05/09/06Super Bronco Chicken$5.258.83 Mustaches
We’ve become partial to the Super Bronco option here at the Burrito Train, and it’s certainly got nothing to do with Ol’ Horseface himself, John Elway. We respectfully ask for refried bean / rice enhancement (whole beans and no rice are Bronco defaults), and once constructed and presented, we allow its avocado-laced innards to work its ambrosial magic on our mustache scoresheet. It’s an entertaining routine, particularly when the tortilla is this flawlessly grilled, the cheese is this melted and pervasive, and every bite is as hot as these all were. Other high points along this burrito’s ridge of peaks included exceptional sauciness, a cavalcade of full-on bitchin’ refried beans, and - other than a little separation anxiety shared by the tortilla and foil at the hind end - reliably foolproof burstage abatement. The sharp, onion-infused pico de gallo and plentiful avocado also earned tall plaudits. The fairly ordinary chicken could have packed greater walloping power, but the omnipresent sauciness helped keep it respectable. And were it not for some bunchiness down low with the spice distribution, this would have been an ingredient mix for the ages, and probably another nine-mustache feather in El Burrito Express’ antique bonnet-and-facemask set.

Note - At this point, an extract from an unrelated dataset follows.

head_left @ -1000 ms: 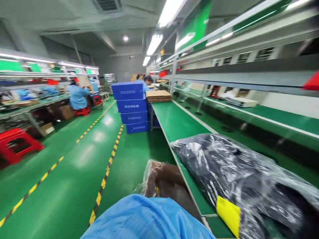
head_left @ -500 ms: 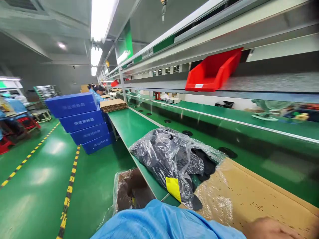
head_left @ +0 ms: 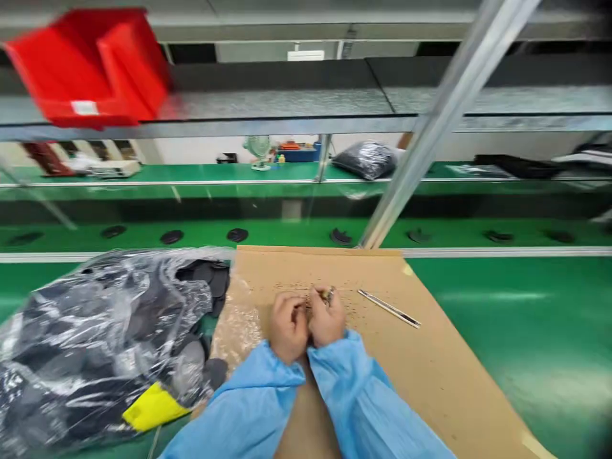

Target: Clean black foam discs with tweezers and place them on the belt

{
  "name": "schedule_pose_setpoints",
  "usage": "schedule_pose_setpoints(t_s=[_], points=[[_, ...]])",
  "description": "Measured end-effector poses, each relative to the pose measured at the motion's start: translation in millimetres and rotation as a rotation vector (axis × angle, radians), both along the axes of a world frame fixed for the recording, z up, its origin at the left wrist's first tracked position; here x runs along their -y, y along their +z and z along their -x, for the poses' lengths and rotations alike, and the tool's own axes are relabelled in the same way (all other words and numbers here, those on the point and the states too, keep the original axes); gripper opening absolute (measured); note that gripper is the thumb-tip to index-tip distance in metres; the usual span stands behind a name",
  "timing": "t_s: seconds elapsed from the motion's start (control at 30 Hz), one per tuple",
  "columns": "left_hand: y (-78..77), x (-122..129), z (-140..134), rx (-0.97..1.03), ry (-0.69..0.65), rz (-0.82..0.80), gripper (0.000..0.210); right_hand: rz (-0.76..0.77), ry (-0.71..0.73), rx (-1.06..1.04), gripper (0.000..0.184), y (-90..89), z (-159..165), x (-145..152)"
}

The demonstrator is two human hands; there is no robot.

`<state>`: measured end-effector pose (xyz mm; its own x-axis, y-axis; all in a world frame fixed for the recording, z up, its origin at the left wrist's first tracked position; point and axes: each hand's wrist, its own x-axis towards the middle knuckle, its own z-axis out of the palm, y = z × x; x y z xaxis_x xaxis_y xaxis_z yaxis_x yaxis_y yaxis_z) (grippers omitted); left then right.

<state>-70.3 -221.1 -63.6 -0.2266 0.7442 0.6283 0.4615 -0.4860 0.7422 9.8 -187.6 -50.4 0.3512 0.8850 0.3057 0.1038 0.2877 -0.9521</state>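
Observation:
My left hand [head_left: 288, 326] and my right hand [head_left: 327, 317] are close together over a brown cardboard sheet [head_left: 406, 382], both with fingers curled in. A small shiny bit shows at the right fingertips, too blurred to name. Whatever the left fingers hold is hidden. Small dark specks [head_left: 354, 312] are scattered on the cardboard around both hands. To their right lies a thin white-and-black stick-like tool [head_left: 389, 309]. On the left, a clear plastic bag [head_left: 109, 319] full of dark grey flat rounded pieces [head_left: 213, 280] spills some at its mouth; a yellow label [head_left: 153, 408] is on it.
A slanted metal post [head_left: 444, 121] rises behind the cardboard. A red bin [head_left: 90, 70] sits on the shelf at upper left. Small dark discs [head_left: 237, 234] lie along the green bench [head_left: 516, 319]. Behind stand a small fan [head_left: 259, 150] and a filled dark bag [head_left: 368, 159].
My view has swung right from the aisle and stacked blue boxes to face the bench. Both hands now show together over the cardboard; before, only part of one hand was visible at the bottom.

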Motion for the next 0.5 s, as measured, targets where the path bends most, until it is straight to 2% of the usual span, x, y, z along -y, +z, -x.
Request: schedule_pose_setpoints(t_s=[0.13, 0.2, 0.27, 0.3, 0.4, 0.5], points=[[-9.8, 2.1, -3.0, 0.022, -0.017, 0.032, 0.017, 0.011, -0.025, 0.388, 0.017, 21.8, -15.1, -61.7], [-10.9, 3.8, -4.1, 0.039, -0.038, 0.044, 0.018, 0.146, -0.049, 0.676, 0.016, 32.1, -27.5, -105.4], [-10.0, 4.8, -4.4, 0.056, -0.058, 0.056, 0.018, 0.282, -0.063, 0.966, 0.025, 38.7, -39.0, -148.6], [-9.2, 5.1, -4.4, 0.060, -0.064, 0.062, 0.018, 0.401, -0.063, 1.067, 0.031, 40.1, -43.7, -167.8], [-6.7, 6.1, -4.7, 0.072, -0.071, 0.083, 0.019, 0.558, -0.132, 1.112, 0.039, 37.1, -51.5, -211.3], [-5.6, 6.4, -5.8, 0.067, -0.067, 0.099, 0.019, 0.623, -0.188, 1.108, 0.040, 26.4, -53.9, -235.6]])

04/29/05Super Chile Colorado Beef$5.258.00 Mustaches
A quick return trip to The Burrito Express was in order, given the strong whiffs of overachievement that permeated our visit several weeks earlier. Our hunch proved right, for while this one was still a formidably fashioned foodpiece, it wasn’t nearly in the same league as its vaunted predecessor. The only change we made to our order was the slab’s focal point - chile colorado beef this time, rather than chile verde pork – and a slight upturn in meat quality was noted. But more than anywhere else, this burrito’s overall rating took it in the shorts in the vegetable and spiciness categories: some well-disguised guacamole amidst the notable absence of pico de gallo and, shockingly, chopped onion was all this one had to offer on the veggie slant, while only the vaguest hint of spice reared up despite the inclusion of numerous flecks of ground red pepper. On the plus side of the ledger, ten-mustache ratings were pulled down for the burrito’s delectable sauciness and cavalcade of all-hot bites, while the awesome grilled tortilla, piecey and tender beef, abundance of melted cheese, and solid construction were all rated to the nines. So we still heartily recommend this location, although it’s not the world-beater it purported itself to be right off the bat.
03/15/05Super Chile Verde Pork$5.259.00 Mustaches
More proof that titanically delicious burritos aren’t bound by Potrero on the east and Guerrero on the west. The rundown on El Burrito Express’ Tuesday night blind-siding: manhandling girth, daunting length; a completely perfect tortilla, grilled just to the point of flakiness; quite fine and moist pork, albeit nothing to run screaming through the night about; Spanish brown rice that held one side of the fort, and pasty ’n’ tasty refried beans that anchored the other; melted yellow cheddar at every glance along the tortilla’s interior wall; spice that was more than respectable, with wall-to-wall sauciness that left not a dry bite in the house; and a spot-on mix that brought the best out of each ingredient, from the first hot bite to the last hot bite (all hot bites!). On the other tack, and so forgivable that they almost don’t merit a mention were a very minor grease soak-through and a vegetable assortment that didn’t much blow our mind. But this burrito was so on it in every perceptible way that we barely noticed the possibly missing pico de gallo. Nothing truly clanged, nothing at all. A beautiful thing. Who knew?